Potential Unit-A's pair generates buzz
Rotation's youthfulness may spur Beane to sign veteran lefty
LAS VEGAS -- Less than a month ago, A's general manager Billy Beane all but ruled out the chances of his club signing a veteran free-agent pitcher to help lead a young but unproven starting staff.
So when one of the representatives for free-agent lefty Randy Johnson last week said that he'd had preliminary conversations with Oakland's front office, it probably meant that he'd called the A's, not the other way around.
But as Day 1 of the annual Winter Meetings at the Bellagio Hotel and Casino rolled on, Johnson-to-the-A's was a fairly hot topic -- mostly because such a pairing appears to make some sense.
The A's have a deep pool of Minor League starters, headlined by 2008 U.S. Olympians Trevor Cahill and Brett Anderson, and Vin Mazzaro, but the big league rotation is loaded with question marks and inexperience.
Ace Justin Duchscherer, the team's lone 2008 All-Star, made a successful transition from the bullpen to starting last season but saw his season cut short by a right hip injury that required surgery for the second consecutive year.
None of the young candidates to start 2008 with the team, including righty Sean Gallagher and lefties Dana Eveland, Dallas Braden, Gio Gonzalez and Josh Outman have made 30 starts in a Major League season.
And righty Jerome Williams, who was signed to a Minor League deal on Monday morning and invited to Spring Training, spent 2008 in the Dodgers' farm system and made a combined eight starts in 2006-07.
"When I look at their starting pitchers, with all those puppies, I see a potential disaster," said a longtime scout for a rival American League team. "There's a lot of talent there, and the Minor League guys are potentially spectacular, but I think they're a little crazy if they don't get some veterans in there.
"To me, Randy Johnson would be a nice fit. He's a one-year guy, he's a local guy and he'd be a huge drawing card because he's [five victories away from] locking in that Hall of Fame vote with his 300th win."
Johnson, 45, starred at Livermore High School, about 30 minutes southeast of Oakland.
One snag, of course, could be Johnson's asking price. Coming off a season during which he went 11-10 with a 3.91 ERA in 30 starts for the Diamondbacks while making about $15 million, he's reportedly looking for something in the neighborhood of $10 million.
"In this economic climate, he's probably going to have to come down from that," said an agent not affiliated with Johnson who requested anonymity.

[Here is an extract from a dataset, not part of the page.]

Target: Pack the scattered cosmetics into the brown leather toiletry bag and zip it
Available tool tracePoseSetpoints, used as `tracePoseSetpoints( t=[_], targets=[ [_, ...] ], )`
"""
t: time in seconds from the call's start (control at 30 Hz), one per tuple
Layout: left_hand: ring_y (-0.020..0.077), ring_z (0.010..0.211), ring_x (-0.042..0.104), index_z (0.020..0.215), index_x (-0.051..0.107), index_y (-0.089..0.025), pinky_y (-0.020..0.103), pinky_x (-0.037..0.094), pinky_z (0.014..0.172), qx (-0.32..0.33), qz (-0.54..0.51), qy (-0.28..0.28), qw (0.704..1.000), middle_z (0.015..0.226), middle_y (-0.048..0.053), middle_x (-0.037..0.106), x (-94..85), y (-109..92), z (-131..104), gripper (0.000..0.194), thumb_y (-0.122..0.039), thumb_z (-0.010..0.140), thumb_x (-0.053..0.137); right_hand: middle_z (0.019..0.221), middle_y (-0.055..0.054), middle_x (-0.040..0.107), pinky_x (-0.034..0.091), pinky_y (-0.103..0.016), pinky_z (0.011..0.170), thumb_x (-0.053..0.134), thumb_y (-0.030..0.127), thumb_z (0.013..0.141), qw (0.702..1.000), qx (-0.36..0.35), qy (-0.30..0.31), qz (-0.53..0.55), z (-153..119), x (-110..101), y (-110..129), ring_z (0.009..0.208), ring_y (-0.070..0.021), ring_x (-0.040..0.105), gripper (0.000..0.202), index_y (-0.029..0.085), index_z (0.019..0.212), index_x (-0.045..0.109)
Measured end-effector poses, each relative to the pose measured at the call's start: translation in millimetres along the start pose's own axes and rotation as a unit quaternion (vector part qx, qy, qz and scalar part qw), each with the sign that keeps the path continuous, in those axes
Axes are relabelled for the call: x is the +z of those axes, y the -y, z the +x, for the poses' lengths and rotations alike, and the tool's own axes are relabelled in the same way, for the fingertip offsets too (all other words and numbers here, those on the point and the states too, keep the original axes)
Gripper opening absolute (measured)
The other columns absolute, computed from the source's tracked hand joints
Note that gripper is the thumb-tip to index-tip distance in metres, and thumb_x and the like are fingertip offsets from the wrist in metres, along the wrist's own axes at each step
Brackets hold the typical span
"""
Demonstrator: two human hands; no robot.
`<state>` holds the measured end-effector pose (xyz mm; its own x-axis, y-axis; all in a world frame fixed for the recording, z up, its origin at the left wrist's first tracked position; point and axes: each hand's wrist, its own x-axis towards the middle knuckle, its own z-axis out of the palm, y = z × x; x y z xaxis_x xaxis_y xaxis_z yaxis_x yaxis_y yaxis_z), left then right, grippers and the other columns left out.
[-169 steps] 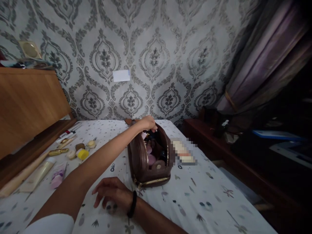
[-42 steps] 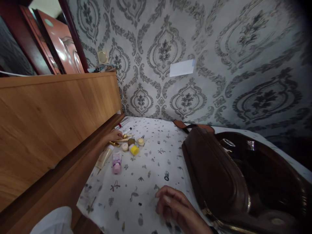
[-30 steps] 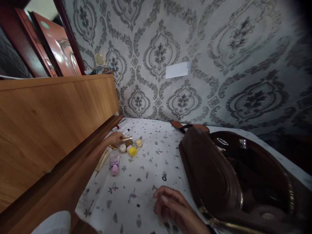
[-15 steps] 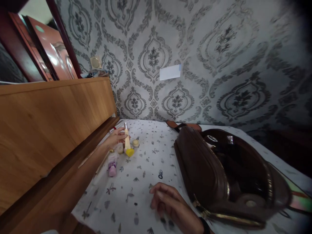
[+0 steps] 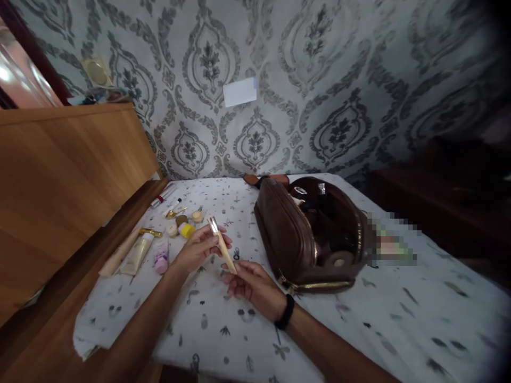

The agent said Johnson seems a better fit for a team that fancies itself a serious contender in 2009.
"Just chasing 300 wins isn't going to get enough butts in the seats to justify that kind of outlay," the agent explained. "So you'd better need him for another, bigger reason. Like putting you over the top."
Beane, who declined comment on the Johnson rumor, said on Nov. 12 -- the day the A's traded for All-Star slugger Matt Holliday, parting with lefty starter Greg Smith in the process -- that the possibility of signing a veteran free-agent starter to buy his pitching prospects more time to develop was "highly, highly unlikely."
He also tempered any expectation that Cahill, Anderson or Mazzaro might claim a starting job in the big leagues right out of camp next spring. The bulk of their experience is at the Class A and Double-A levels.
"Young pitching is probably the strength of the organization," Beane said. "Ideally, you'd like these kids to get their feet wet at every level, but I feel at some point those guys are due to break through, whether it's spring or April, May or June.
"If given the option between going with young, talented guys or someone you just want to plug in there, you'd probably go with the young, talented option."
Mychael Urban is a national writer for MLB.com. This story was not subject to the approval of Major League Baseball or its clubs.